Trump esteve na residência oficial durante todo o dia, fazendo chamadas a partir da Sala Oval no âmbito das negociações para prolongar um cessar-fogo com o Irão, segundo o Washington Post. O som dos disparos foi captado por repórteres que estavam a transmitir ao vivo o anúncio do eventual processo de paz com o Irão.

O suspeito no tiroteio perto da Casa Branca está morto, e um espectador ficou ferido, de acordo com a Casa Branca. As forças de segurança disseram aos jornalistas para se abrigarem na sala de imprensa.

O Serviço Secreto, força que protege o Presidente, disse na rede social X que há “relatos de tiros disparados” a um quarteirão de distância da Casa Branca e que está a “tentar corroborar a informação através dos agentes no terreno”. O diretor do FBI, Kash Patel, indicou que as autoridades atualizarão a informação assim que conseguirem.

Os Serviços Secretos dos EUA confirmaram estar a investigar relatos de disparos na esquina da 17th Street com a Pennsylvania Avenue Northwest, junto ao perímetro da Casa Branca, segundo a CNN. Duas pessoas terão ficado feridas, segundo a mesma fonte.

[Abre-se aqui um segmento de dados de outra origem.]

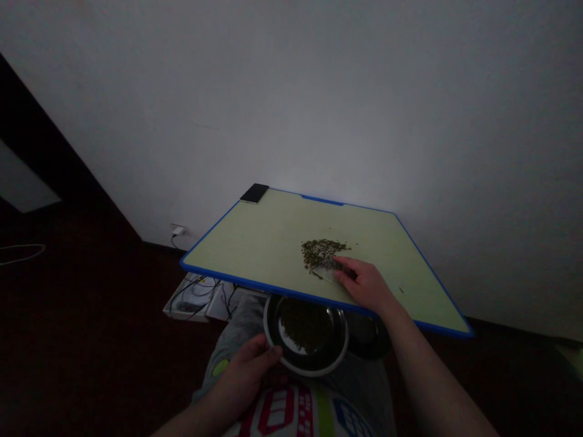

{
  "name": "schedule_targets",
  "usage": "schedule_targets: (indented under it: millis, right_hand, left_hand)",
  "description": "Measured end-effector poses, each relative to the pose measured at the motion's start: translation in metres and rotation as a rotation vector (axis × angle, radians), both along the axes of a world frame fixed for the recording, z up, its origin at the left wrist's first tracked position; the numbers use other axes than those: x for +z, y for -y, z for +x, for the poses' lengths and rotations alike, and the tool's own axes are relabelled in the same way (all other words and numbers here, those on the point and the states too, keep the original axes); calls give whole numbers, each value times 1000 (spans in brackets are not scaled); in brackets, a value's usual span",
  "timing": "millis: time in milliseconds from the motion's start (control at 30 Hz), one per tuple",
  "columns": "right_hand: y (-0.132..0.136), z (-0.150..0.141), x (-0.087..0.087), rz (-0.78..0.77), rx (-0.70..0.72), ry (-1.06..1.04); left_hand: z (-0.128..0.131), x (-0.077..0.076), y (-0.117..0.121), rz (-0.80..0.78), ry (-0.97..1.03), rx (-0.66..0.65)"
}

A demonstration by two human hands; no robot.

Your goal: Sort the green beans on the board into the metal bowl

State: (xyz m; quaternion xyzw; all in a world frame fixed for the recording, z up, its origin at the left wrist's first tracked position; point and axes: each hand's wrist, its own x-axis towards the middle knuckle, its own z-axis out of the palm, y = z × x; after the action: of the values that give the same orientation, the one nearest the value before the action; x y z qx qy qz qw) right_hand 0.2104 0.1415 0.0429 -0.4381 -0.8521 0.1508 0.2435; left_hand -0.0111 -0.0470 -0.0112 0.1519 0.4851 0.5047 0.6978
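Carefully placed, the right hand (359, 285) rests low on the blue-rimmed surface (255, 243), its fingers (341, 267) curled against the small green grains (319, 252) near that surface's front edge; whether they grip anything is hard to tell. Just below that edge, left fingers (272, 351) hold the steel bowl (310, 371) by its rim, a sound position for catching stray grains.

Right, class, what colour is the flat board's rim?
Pale green board's rim: bright blue, head view.

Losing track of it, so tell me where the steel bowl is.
In the head view, the steel bowl sits in the left hand, low and centre, just under the near blue edge of the board.
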Motion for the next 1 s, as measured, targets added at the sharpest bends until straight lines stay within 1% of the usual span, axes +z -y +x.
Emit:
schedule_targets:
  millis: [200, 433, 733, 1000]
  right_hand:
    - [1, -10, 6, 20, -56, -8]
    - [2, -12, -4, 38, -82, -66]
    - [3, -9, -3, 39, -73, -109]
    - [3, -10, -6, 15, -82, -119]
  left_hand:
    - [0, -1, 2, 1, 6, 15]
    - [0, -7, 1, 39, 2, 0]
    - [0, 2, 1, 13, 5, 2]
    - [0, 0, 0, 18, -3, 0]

Agentes armados foram vistos a circular pelo relvado norte e a bloquear a sala de imprensa. A informação foi confirmada pelo diretor do FBI, que escreveu no X que o FBI estava no local, apoiando os Serviços Secretos, na resposta aos disparos junto à Casa Branca, segundo o The Washington Post. O episódio acontece menos de um mês depois de um evento com o presidente dos Estados Unidos ter sido alvo de tiros em um hotel.